# [What the exercise asks]
The lines wanted are those in the data below that include "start".

Given data below:

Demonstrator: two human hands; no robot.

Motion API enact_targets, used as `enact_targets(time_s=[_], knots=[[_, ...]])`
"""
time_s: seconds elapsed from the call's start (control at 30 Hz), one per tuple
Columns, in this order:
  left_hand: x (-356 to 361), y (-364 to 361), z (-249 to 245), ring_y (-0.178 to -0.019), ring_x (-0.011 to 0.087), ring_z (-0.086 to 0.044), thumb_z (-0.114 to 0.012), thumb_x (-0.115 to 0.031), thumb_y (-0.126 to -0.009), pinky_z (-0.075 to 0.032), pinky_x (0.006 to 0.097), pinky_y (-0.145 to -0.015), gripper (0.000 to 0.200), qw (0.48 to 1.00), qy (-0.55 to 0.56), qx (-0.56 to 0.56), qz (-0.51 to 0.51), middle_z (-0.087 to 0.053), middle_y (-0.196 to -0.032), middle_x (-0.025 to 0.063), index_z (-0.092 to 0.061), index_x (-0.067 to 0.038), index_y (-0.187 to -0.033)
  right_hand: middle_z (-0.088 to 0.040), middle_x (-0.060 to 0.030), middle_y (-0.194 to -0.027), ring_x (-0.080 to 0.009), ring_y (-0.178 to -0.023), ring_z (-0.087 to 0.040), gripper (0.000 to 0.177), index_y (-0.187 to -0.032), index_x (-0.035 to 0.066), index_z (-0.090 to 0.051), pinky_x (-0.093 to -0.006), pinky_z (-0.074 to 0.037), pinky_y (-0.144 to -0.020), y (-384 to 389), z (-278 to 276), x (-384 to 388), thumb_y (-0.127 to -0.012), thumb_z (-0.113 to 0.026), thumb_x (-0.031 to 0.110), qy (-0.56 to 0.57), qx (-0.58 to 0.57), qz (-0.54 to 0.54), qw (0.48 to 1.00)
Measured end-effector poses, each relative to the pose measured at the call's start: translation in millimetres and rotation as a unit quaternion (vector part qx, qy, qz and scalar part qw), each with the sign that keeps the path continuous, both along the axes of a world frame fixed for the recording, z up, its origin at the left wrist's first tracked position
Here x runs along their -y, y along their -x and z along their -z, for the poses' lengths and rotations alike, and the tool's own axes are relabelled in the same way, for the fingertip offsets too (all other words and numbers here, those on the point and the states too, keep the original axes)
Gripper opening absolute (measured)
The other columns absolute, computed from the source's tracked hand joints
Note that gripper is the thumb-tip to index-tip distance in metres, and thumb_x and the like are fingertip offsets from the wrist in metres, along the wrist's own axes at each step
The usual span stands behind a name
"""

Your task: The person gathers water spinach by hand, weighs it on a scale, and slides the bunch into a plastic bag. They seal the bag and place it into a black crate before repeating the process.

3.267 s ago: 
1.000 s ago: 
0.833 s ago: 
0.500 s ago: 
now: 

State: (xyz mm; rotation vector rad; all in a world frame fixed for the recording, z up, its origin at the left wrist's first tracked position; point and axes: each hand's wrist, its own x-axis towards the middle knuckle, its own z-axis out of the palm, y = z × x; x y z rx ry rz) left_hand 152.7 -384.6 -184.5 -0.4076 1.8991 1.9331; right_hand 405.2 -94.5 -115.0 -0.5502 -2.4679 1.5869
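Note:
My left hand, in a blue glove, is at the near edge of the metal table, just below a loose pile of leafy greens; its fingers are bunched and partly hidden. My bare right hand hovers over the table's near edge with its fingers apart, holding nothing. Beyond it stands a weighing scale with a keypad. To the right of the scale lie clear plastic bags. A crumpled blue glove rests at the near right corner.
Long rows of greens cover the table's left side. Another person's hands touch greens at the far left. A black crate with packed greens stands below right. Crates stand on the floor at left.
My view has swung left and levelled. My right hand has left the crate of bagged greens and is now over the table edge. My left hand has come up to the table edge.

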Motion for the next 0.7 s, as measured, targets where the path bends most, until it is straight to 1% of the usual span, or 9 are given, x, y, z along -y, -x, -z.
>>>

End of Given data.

# [Reply to the task]
time_s: seconds elapsed from the call's start (control at 30 Hz), one per tuple
Measured end-effector poses, each relative to the pose measured at the call's start: translation in millimetres and rotation as a unit quaternion (vector part qx, qy, qz and scalar part qw), each with the sign that keeps the path continuous, both along the axes of a world frame fixed for the recording, z up, its origin at the left wrist's first tracked position

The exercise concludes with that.